About this exercise –
Retype all of the listing exactly, with no pictures.

____

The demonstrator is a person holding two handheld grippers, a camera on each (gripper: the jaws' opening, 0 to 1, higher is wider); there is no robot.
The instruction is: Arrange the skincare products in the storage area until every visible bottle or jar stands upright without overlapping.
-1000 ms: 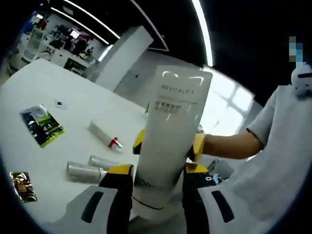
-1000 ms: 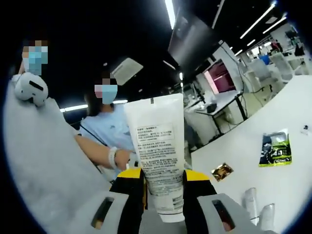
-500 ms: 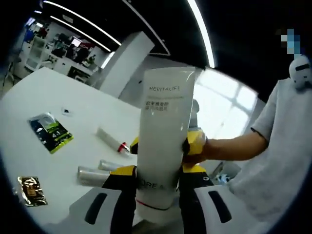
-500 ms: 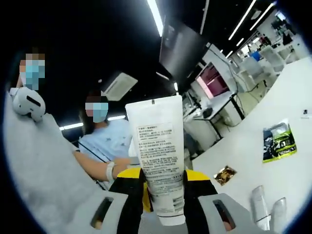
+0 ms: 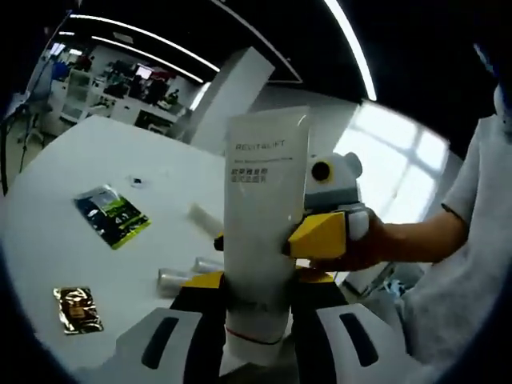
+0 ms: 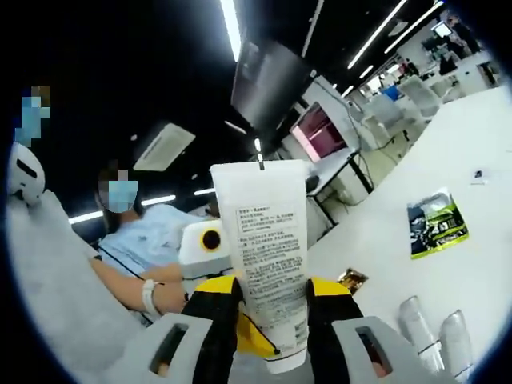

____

Answer to this task –
The demonstrator is a person holding two handheld grippers, a camera on each (gripper: the jaws' opening, 0 to 1, higher is wider); there is no robot.
The instruction is: Arrange the skincare products in the storage area until every visible bottle or jar stands upright without overlapping.
-1000 ms: 
-1000 ms: 
-500 ms: 
-500 ms: 
+0 ms: 
+0 ms: 

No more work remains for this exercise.